INTERVIEW with CHANNING TURNER, author of JONATHAN'S SHIELD
We're pleased today to bring you an interview with Channing Turner, author of Jonathan's Shield. Turner grew up in Arkansas and Louisiana before graduating from Louisiana State University in Psychology. He did graduate work in marine biology and became an estuarine biologist along the Texas Coast. He now lives in eastern Washington with his wife, Barb.
After a degree in psychology and graduate work in marine biology, how did your attention turn to writing historical fiction? Have you always had an interest in writing about the past?
I've always had an interest in writing. I had a great English teacher in high school many years ago who encouraged me to be a writer. Because of her I actually majored in English for a couple of years at LSU. I didn't see a career path there so I switched to psychology. Not that I had any particular love for psych—I just needed to keep my 2-S student deferment and it seemed an easy enough field of study. If you're old enough to remember the draft during Viet Nam you know what I mean.
Historical fiction is my favorite genre. I believe I started off reading about Horatio Hornblower in junior high. I still love sea sagas. A lot of this genre involves war and rumors of war, and I naturally gravitated to those stories. One thing I have learned from history is that there is nothing new under the sun about people. Humanity has been either depraved or noble ever since we realized there was a difference.
What kind of research was involved in writing Jonathan’s Shield?
Well the basic storyline wasn't so hard. I just followed 1st Samuel in the Old Testament, starting around chapter thirteen. It's really a compelling tale that has always fascinated me. As far as research? Whew. I had no idea how many books and articles—even magazines--there are about those Biblical times until I started. I studied ancient warfare, daily living, wedding customs, and a little geography.The more I found, the more I wanted to know. Most of my research was with a hard copy in hand. I like the heft of a book. I've added a few of them to my library.

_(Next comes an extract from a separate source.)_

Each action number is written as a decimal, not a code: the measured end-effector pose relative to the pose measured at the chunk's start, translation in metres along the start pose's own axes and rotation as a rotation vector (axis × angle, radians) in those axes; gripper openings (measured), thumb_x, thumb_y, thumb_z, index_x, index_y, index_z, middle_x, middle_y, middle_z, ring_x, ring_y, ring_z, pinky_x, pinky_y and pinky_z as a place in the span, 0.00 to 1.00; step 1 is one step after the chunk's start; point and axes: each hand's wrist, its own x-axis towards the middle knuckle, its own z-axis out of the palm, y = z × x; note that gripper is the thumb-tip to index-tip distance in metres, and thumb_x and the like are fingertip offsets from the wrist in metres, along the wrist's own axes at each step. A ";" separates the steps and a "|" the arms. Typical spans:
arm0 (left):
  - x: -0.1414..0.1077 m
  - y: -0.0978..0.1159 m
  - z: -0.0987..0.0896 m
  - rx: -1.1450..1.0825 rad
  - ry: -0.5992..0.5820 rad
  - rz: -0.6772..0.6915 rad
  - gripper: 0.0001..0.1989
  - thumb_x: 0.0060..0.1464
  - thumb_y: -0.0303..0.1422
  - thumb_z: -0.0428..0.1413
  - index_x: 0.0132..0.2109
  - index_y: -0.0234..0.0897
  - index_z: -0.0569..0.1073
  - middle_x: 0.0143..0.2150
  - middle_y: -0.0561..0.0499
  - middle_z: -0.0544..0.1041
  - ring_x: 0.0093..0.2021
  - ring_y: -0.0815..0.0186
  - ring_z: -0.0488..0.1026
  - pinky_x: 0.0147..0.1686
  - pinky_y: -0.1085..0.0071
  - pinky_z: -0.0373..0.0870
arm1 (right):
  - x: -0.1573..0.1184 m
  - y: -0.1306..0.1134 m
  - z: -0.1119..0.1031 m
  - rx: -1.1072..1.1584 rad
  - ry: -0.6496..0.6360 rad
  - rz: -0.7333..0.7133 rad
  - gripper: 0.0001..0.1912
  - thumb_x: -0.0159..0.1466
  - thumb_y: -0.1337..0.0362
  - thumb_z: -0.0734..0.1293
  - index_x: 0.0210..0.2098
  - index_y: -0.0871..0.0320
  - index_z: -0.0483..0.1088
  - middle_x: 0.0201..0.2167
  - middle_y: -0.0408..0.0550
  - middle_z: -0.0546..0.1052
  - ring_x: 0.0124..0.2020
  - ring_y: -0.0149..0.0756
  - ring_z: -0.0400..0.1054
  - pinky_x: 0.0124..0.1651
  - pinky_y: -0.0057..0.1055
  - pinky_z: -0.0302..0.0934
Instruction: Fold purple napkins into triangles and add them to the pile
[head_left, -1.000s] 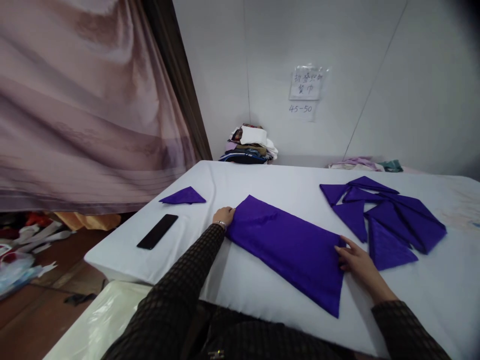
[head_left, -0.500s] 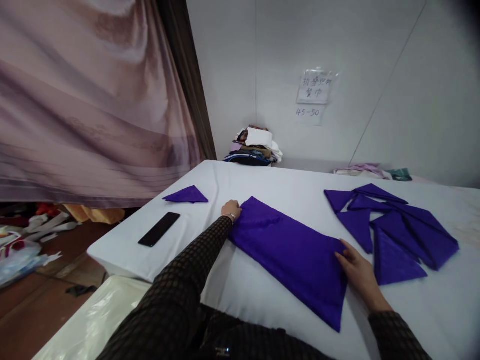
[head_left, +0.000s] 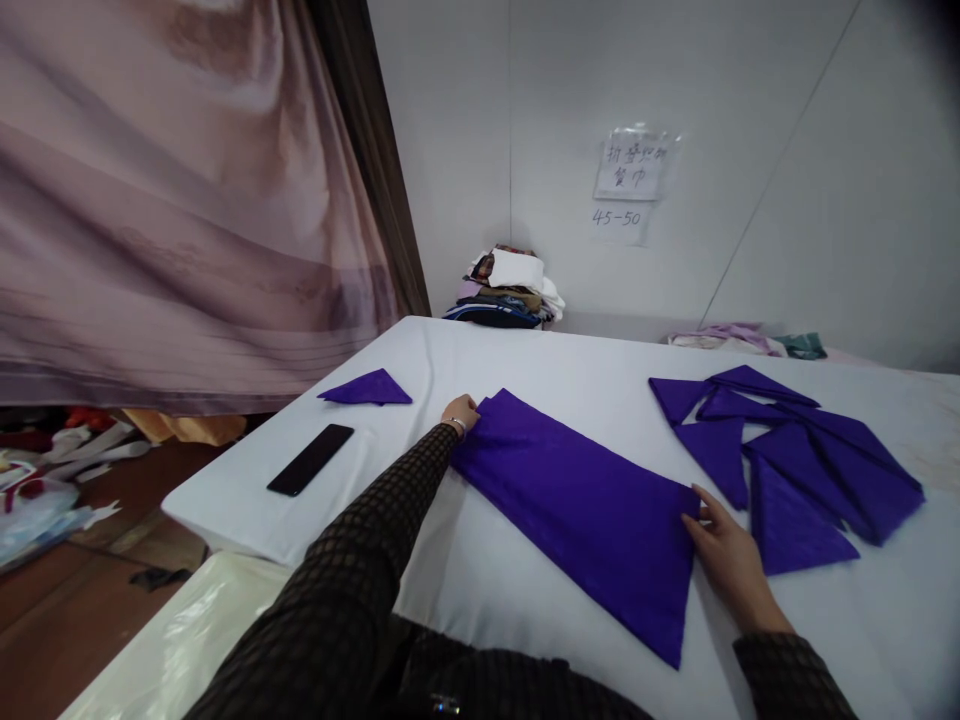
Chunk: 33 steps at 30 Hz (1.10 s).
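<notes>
A purple cloth (head_left: 585,510), folded into a long rectangle, lies slantwise on the white-covered table (head_left: 600,360). My left hand (head_left: 460,411) grips its far left corner, with a bracelet at the wrist. At the cloth's upper right corner, my right hand (head_left: 724,545) pinches the edge between thumb and fingers. Several folded purple cloths (head_left: 795,485) lie in a loose group to the right. One small folded purple triangle (head_left: 371,388) rests on the left part of the table.
A black phone (head_left: 311,460) lies near the table's left edge. Piled clothes (head_left: 510,290) and more fabric (head_left: 731,340) sit beyond the far edge, before a wall with paper signs (head_left: 631,165). A pink curtain (head_left: 187,200) hangs at the left.
My right hand has moved slightly right, with the cloth's corner between its fingers. My left hand has shifted a little to the left and still grips the other corner.
</notes>
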 end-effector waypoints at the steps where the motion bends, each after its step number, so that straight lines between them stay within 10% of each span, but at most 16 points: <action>1: 0.001 0.000 0.001 -0.014 -0.004 0.006 0.12 0.46 0.32 0.61 0.41 0.39 0.74 0.40 0.50 0.78 0.41 0.65 0.74 0.37 0.75 0.66 | 0.000 0.000 0.000 -0.009 0.001 -0.001 0.35 0.53 0.47 0.60 0.55 0.60 0.66 0.31 0.47 0.74 0.23 0.35 0.67 0.28 0.31 0.60; 33: 0.034 0.031 0.011 -0.064 0.012 0.077 0.09 0.52 0.31 0.56 0.39 0.38 0.79 0.39 0.50 0.80 0.38 0.67 0.74 0.36 0.76 0.66 | 0.007 0.005 -0.002 -0.062 0.078 0.039 0.36 0.53 0.49 0.59 0.57 0.61 0.64 0.32 0.50 0.76 0.27 0.41 0.70 0.32 0.34 0.61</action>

Who are some of your favorite authors? Which authors have had the most influence over you as a writer?
In no particular order: James Lee /Burke ( Reading one of his now. He is also a Louisiana boy who moved to Montana. I really like the way he makes the setting part of the story.) Both Michael and Jeff Shaara, C.J. Box, Bernard Cornwell, Patrick O'Brian, and Larry McMurty.
I don't know how much influence any of them have other than I wish I could write like Burke.
What advice would you give to people who are interested in writing fiction but haven’t yet taken the plunge?
I found out that writing a book is hard. Nothing "just writes itself." Join a book critique group or a group of like minded writers. It's good to have at least some of them with actual publishing experience. Get an editor.
Are you working on any other writing projects currently? What’s next for you?
I have just finished a sort of modern day western/thriller where the new west meets terrorism. It's going through critiquing with my book group.at the moment. Then I'll submit it and see what happens. The very first novel I wrote was rejected by the publisher that's now handling Jonathan's Shield, but they at least gave it a fair reading first. They have asked if I'd rewrite it for them again knowing what I know now about book writing. It's been a couple of years, but I think I will.
Is there anything else you’d like to tell BookPound readers?
It takes a long time. First you write it. Have others besides your spouse and mother read it. It's good to have them read as you write it, say for instance chapter by chapter..Get folks who are writers themselves though and get a thick skin. Of course, you love your wording, your prose, the story, but If not everybody else gets it or likes it, It's not because they're dullards. It's because you didn't write it clearly enough.
Be prepared to market the book and yourself. That's a lesson I'm in the process of learning right now. In a way it's the hardest lesson of all.